• _TASK DIRECTIONS_: Would you please transcribe, exactly as written, the lines of the entries below starting at the one that holds "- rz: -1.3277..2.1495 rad" and ending at the one that holds "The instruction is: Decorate", both included?

• _DATA SECTION_:
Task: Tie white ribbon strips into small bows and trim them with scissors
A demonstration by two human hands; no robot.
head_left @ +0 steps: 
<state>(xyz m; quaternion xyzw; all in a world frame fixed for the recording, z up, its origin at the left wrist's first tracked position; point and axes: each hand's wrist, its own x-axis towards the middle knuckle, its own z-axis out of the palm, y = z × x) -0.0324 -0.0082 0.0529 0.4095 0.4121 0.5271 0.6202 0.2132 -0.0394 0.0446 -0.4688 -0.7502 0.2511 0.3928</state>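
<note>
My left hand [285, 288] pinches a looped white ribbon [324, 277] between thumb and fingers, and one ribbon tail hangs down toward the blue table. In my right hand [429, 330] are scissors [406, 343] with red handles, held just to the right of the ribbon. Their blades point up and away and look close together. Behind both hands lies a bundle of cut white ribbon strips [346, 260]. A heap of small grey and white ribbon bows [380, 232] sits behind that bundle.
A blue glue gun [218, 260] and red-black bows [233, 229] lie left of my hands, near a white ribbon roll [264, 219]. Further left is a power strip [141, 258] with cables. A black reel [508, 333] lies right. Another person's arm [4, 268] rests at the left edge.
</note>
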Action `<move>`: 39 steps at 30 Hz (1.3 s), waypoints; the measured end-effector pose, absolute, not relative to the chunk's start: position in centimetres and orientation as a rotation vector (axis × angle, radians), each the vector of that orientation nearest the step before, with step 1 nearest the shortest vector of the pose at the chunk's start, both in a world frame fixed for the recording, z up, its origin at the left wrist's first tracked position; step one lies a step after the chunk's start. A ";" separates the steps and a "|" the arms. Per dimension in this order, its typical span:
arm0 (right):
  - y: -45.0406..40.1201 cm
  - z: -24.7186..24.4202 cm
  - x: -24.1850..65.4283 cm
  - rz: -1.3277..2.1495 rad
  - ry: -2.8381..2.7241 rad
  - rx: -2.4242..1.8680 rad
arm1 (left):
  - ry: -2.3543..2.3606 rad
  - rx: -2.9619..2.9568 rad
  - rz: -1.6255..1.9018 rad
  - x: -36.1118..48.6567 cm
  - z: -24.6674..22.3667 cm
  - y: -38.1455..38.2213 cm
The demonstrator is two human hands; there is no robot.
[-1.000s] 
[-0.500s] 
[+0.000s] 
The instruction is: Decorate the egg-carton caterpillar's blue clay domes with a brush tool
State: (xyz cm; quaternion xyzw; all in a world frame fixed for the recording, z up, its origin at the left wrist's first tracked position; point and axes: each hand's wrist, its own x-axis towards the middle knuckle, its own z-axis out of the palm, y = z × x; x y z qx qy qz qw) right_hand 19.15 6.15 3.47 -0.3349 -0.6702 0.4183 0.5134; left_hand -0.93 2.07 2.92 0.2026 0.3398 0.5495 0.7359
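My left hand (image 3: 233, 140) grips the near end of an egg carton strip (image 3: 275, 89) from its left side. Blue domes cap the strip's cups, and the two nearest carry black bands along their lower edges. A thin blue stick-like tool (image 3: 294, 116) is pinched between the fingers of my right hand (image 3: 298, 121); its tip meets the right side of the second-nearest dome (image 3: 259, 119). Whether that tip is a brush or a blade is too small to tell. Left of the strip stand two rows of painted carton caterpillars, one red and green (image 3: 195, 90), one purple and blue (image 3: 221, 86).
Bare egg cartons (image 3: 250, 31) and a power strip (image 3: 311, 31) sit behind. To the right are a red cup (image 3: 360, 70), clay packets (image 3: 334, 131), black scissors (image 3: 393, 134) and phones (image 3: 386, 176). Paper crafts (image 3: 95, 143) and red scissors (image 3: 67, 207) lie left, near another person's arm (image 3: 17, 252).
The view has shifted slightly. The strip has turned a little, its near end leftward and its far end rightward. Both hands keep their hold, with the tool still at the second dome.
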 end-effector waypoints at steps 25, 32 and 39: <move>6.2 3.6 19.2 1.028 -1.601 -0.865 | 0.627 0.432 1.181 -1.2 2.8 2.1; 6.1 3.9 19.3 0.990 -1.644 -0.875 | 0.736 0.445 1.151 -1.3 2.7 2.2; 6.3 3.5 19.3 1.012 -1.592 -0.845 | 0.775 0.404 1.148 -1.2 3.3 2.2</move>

• _WRITTEN SOLUTION_:
  - rz: -1.3277..2.1495 rad
  - ry: -2.8381..2.7241 rad
  - rx: -2.4242..1.8680 rad
arm1 (left):
  - ry: -2.3543..2.3606 rad
  - rx: -2.9619..2.9568 rad
  - rz: -1.6255..1.9018 rad
  - x: -36.1118..48.6567 cm
  - z: -24.6674..22.3667 cm
  - y: -38.1455..38.2213 cm
The demonstrator is two human hands; there is no robot.
[-1.000s] 
[-0.500s] 
[+0.000s] 
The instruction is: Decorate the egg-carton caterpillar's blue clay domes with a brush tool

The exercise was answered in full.